Abstract

The objective of this study was to investigate the relationship between cyclosporine (CsA) pharmacokinetic parameters and clinical outcomes after lung transplantation. Data from 48 lung or heart/lung transplant recipients originally recruited to a randomized, prospective clinical trial of Sandimmune vs Neoral and followed for 12 months were included in this study. CsA dosing was based on the trough concentration. CsA concentrations at 0 (C0), 2 (C2), and 6 (C6) hours post-dosing were obtained at 1, 2, 3, 4, 13, 26, 39, and 52 post-operative weeks. Based on their average C2 levels in the first post-transplant month, patients were stratified retrospectively into Low C2 (<1,000 microg/liter, n = 18), Intermediate C2 (1,000-1,500 microg/liter, n = 16) and High C2 (>1,500 microg/liter, n = 14) Groups. Cyclosporine C2 was the best single-point determinant (r2 = 0.934) for area-under-the-concentration-time curve (AUC(0-6 hours)) compared with C0 (r2 = 0.267) or C6 (r2 = 0.304). The mean +/- SD values of CsA C2 and AUC(0 to 6 hours) in the first year post-transplant were significantly lower in patients with >2 rejection episodes compared with those with < or =2 rejection episodes (C2: 875 +/- 546 microg/liter vs 1,114 +/- 633 microg/liter, p = 0.01; AUC(0-6 hours): 4,036 +/- 1,904 microg x hour/liter vs 4,870 +/- 2,182 microg x hour/liter; p = 0.01) whereas C0 and C6 did not differ.
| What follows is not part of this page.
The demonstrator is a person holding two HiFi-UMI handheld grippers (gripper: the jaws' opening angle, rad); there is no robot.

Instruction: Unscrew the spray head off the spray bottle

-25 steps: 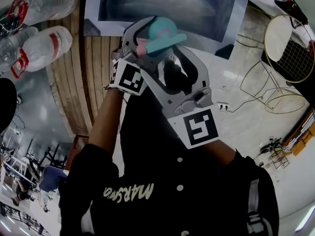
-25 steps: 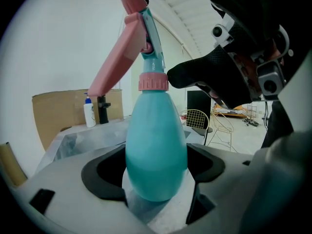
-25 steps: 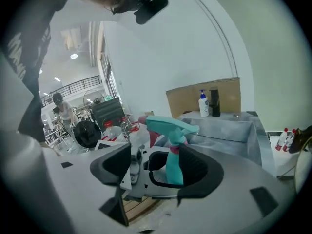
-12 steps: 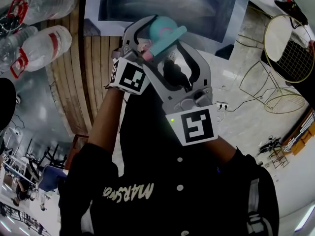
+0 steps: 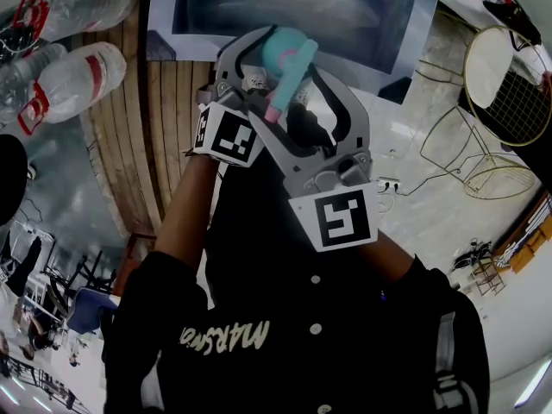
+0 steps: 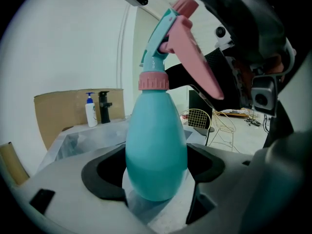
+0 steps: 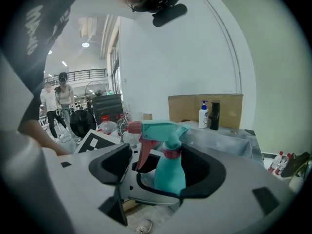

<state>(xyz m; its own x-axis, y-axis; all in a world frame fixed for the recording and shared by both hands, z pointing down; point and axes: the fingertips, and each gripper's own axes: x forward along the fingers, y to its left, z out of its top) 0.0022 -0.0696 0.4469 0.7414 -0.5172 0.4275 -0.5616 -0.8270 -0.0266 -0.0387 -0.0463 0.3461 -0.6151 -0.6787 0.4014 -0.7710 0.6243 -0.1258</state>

Patients in the Intermediate C2 Group were free from rejection episodes for a significantly longer duration (p < 0.001) and had significantly higher predicted forced expiratory volume in 1 second (%) values (p < 0.001) compared with the Low and High C2 Groups. The percentage of increase in serum creatinine concentration by the end of first month post-transplant was significantly higher in the Intermediate C2 Group (p < 0.003). CsA C2 concentrations correlated better with the incidence of multiple rejections after lung transplantation than did C0 or C6. C2 concentrations between 1,000 and 1,500 microg/liter within the first post-operative month may be associated with better graft outcomes and improved pulmonary function and worsened renal function.